Now pour the whey/water/salt mixture into the jar on top of the leaves, so that they are completely covered. Add a little water if necessary. Make sure you leave an inch of space at the top of the jar, as the contents may expand.
Cover the jar tightly and leave at room temperature for 3 days. If necessary, put a weight on top of the leaves to keep them immersed in the liquid. After 3 days, move the jar to the fridge of cold room for storage.
*To make whey, put some plain live yoghurt in a cloth and leave it to drain over a large bowl. The liquid that drains out of the yoghurt is the whey you need for this recipe.
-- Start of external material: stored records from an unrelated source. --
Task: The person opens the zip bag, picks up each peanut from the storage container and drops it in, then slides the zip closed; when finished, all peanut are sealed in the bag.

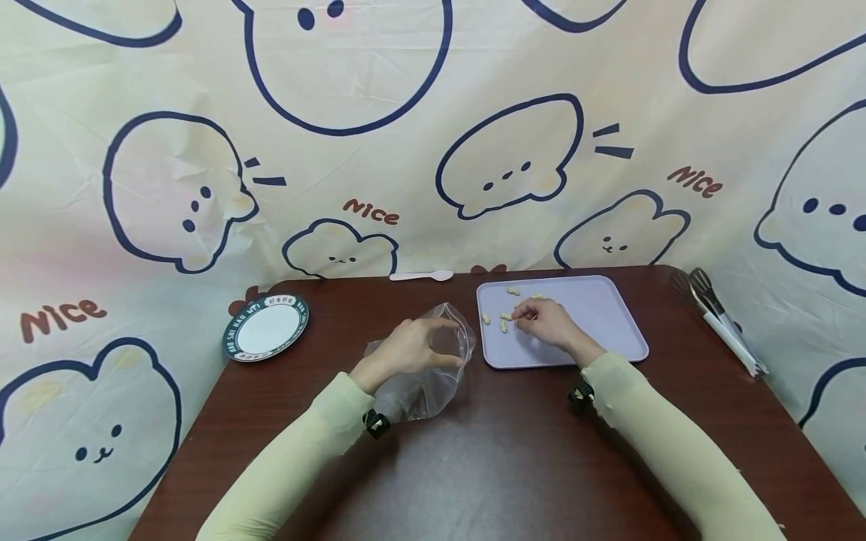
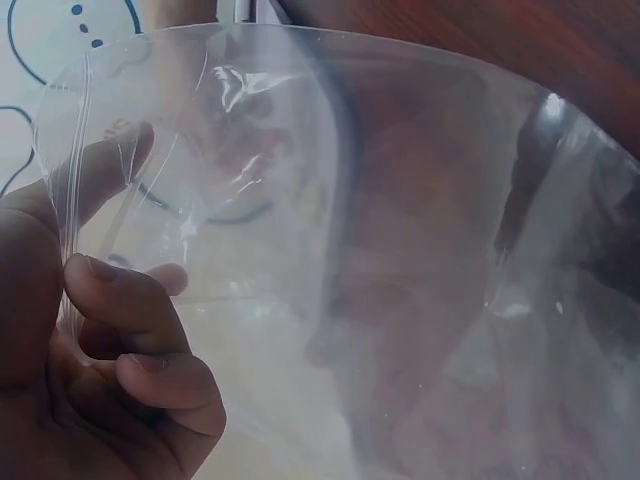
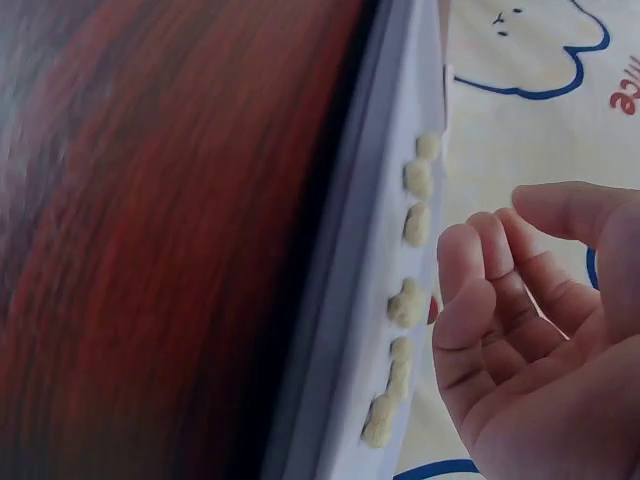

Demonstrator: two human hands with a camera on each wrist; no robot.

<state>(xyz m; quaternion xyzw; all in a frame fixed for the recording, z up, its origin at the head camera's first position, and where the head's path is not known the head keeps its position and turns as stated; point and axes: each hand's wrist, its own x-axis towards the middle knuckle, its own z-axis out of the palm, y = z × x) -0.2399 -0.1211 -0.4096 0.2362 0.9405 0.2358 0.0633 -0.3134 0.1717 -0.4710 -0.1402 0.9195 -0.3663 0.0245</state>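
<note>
My left hand [image 1: 414, 347] holds a clear zip bag [image 1: 425, 391] at its mouth, thumb and forefinger spread wide apart. In the left wrist view, zip strips run past the curled fingers [image 2: 130, 310], and one finger shows through the plastic. Over the left part of a pale lilac tray [image 1: 602, 323], my right hand [image 1: 548, 321] reaches toward several peanuts [image 1: 504, 327]. Its fingers are bent with the thumb tip close to them, and no peanut shows between them. In the right wrist view the peanuts [image 3: 405, 303] lie in a line beside the fingertips.
A white plate with a green patterned rim [image 1: 238, 330] lies at the table's left edge. A white spoon [image 1: 422, 276] is at the back edge. Tongs with white handles [image 1: 734, 342] lie at the right edge. A printed cloth [image 1: 406, 165] hangs behind the brown table [image 1: 514, 451].
</note>
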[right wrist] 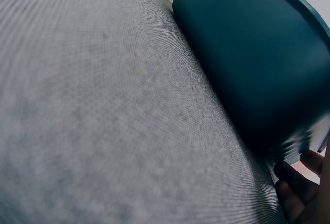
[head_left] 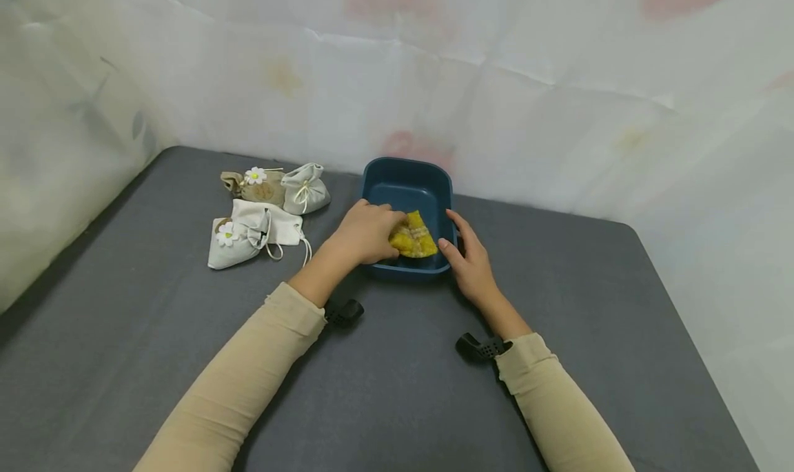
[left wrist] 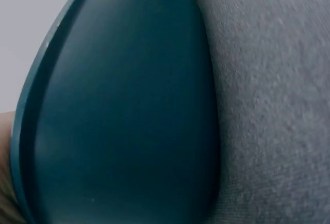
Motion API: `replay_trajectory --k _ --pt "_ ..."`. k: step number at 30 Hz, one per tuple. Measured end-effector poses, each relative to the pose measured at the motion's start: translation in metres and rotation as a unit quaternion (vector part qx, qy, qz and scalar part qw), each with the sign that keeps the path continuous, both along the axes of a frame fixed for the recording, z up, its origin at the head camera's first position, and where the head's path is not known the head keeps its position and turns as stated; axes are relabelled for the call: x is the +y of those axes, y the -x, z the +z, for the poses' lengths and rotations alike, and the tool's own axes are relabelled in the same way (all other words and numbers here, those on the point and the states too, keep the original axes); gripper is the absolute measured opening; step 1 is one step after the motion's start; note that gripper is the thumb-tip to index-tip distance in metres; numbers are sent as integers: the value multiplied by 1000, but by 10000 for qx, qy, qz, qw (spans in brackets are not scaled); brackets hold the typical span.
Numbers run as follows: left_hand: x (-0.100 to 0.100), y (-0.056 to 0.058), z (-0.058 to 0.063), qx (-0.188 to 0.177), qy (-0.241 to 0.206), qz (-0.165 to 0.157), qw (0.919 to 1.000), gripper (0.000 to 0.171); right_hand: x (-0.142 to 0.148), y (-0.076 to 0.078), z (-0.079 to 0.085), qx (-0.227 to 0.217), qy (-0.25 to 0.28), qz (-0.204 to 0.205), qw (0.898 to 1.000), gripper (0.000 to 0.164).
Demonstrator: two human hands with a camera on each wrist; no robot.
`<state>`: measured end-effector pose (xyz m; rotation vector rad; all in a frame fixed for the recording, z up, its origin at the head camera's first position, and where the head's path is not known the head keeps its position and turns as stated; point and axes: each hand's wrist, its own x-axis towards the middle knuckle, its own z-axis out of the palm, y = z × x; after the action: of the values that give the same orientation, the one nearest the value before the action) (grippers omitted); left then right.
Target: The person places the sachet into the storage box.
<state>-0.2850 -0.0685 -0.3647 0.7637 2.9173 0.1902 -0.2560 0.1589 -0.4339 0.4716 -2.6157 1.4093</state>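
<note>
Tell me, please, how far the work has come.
Likely done: several small pouches lie grouped left of the blue bin. In hand: the left hand pinches a yellow cloth item inside the bin, while the right hand touches its right side. Left, if this is unloading: lifting that item out; the far bin floor looks bare.

a yellow cloth piece [head_left: 415, 239] with paler bands, soft and creased, pinched at its left side in the left hand [head_left: 366, 234]; it narrows upward and widens toward the right hand [head_left: 470, 262], with its exposed part between the two hands and inside the bin. the bin [head_left: 406, 173], dark blue, smooth and open-topped with rounded corners, stands upright on the surface [head_left: 403, 382]; its right wall is held by the right hand, and its interior extends beyond both hands.
</note>
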Motion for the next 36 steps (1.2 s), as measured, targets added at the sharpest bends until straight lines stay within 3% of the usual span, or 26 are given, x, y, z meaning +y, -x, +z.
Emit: replay_trajectory --k 4,8,13,17,25,31,36 --pt "1 2 -3 31 -91 -3 10000 65 0 0 0 -34 -2 -11 10000 58" --pt "0 5 -7 89 -510 95 9986 75 1 -1 2 -85 -13 -46 10000 58" --pt "-2 6 -9 285 -1189 250 9922 59 1 0 3 -114 -52 -145 9998 58" --pt "-4 4 -9 220 -1482 385 9880 53 1 1 2 -132 -70 -136 9998 58" --pt "-5 3 -8 119 -1375 5 9904 53 1 0 1 -104 -21 -99 9999 57" --pt "-6 3 -6 228 -1931 -20 9809 53 1 1 1 -70 -55 -107 9999 57" --pt "-11 2 5 477 -2298 69 9720 53 1 1 1 -82 -76 -95 9999 57"
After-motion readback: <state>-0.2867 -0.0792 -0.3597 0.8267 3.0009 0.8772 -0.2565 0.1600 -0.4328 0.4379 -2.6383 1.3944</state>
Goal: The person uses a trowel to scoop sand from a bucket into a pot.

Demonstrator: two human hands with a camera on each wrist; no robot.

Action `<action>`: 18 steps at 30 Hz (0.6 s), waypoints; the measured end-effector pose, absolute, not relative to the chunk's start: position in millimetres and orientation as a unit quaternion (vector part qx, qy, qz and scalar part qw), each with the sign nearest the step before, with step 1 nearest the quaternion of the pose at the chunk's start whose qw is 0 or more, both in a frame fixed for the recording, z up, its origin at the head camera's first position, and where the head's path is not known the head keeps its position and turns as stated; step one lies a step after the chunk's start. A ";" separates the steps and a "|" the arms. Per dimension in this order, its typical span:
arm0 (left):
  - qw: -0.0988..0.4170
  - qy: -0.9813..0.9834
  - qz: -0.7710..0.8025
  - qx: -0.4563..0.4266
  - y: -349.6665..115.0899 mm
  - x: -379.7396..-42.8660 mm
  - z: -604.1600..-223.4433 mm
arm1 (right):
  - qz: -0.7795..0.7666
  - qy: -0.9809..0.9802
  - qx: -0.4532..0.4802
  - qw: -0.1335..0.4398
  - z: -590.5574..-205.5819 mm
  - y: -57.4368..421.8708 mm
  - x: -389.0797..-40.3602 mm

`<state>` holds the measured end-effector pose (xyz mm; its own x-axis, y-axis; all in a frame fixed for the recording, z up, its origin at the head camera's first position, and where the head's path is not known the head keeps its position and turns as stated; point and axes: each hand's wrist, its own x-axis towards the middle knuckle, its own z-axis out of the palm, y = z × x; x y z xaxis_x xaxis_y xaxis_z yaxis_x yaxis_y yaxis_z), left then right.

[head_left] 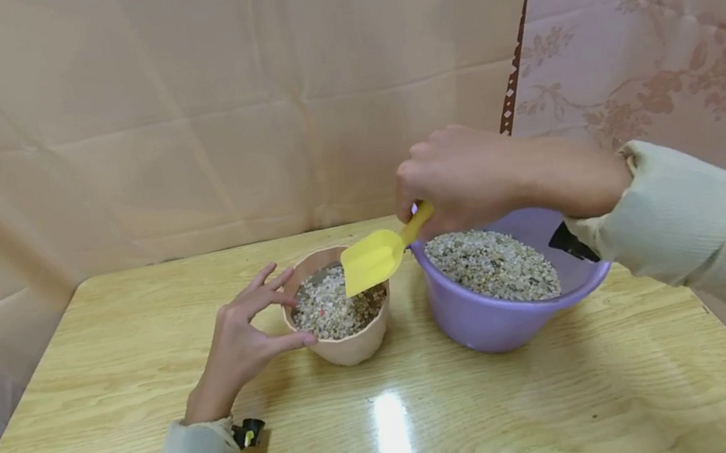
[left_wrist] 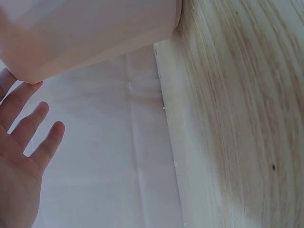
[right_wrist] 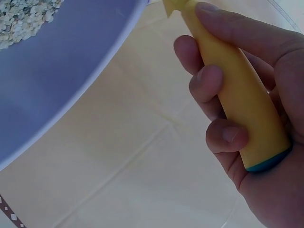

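In the head view a peach pot [head_left: 352, 350] holds pale gravel [head_left: 328, 302] with a small red bit in it. My left hand [head_left: 245, 334] touches the pot's left rim with spread fingers and thumb; in the left wrist view the two outer fingers stand free of its wall [left_wrist: 95, 33]. My right hand [head_left: 461, 176] grips a yellow toy shovel [head_left: 373, 260] by its handle. The shovel's blade tilts down over the right side of the pot, no gravel showing on it. In the right wrist view, fingers and thumb wrap the handle [right_wrist: 237, 90], which ends in a teal cap.
Right of the pot stands a purple basin [head_left: 490, 325] with more gravel [head_left: 492, 266], beneath my right wrist. Both containers rest on a wooden table [head_left: 108, 358]. Beige cloth [head_left: 214, 123] hangs behind it, and a flowered pink cloth [head_left: 680, 38] hangs at the right.
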<state>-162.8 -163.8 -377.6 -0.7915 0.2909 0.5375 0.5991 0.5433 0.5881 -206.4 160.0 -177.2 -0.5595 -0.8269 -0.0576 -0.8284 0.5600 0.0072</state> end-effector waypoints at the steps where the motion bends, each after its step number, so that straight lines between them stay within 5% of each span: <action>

In Korea, they don’t use whey to innoculate their kimchi. Also, I think that they add rice porridge and fish sauce to some kinds of kimchi, but I’m not certain about that! I intend to do some research on this matter, and will be sure to write about it if I end up making fish sauce and rice porridge and adding them to future batches of kimchi. (I think Kevin has some serious concerns about sharing the house with any kind of fermented fish project, so I will have to tread carefully in this matter!)
As well as making one batch of spicy grape leaf pickle, I’ve made a second plainer batch — omitting all the seasonings except for the salt and whey. These can be used for making dolmades.
One way to serve the Korean-style pickled grape leaves is with sticky rice, whole lettuce leaves, chile sauce, toasted sesame seeds, and pieces of cooked marinated beef (marinate in honey, garlic, soy sauce, and a little fresh citrus juice). Diners can use the lettuce and/or grape leaves to make little parcels of the other items. Yum!
We humans are not the only Farmlet creatures who enjoy eating grape leaves. The goats love them, too. I tethered them in the yard while I was pruning, so that they could munch to their hearts’ content on discarded grape leaves.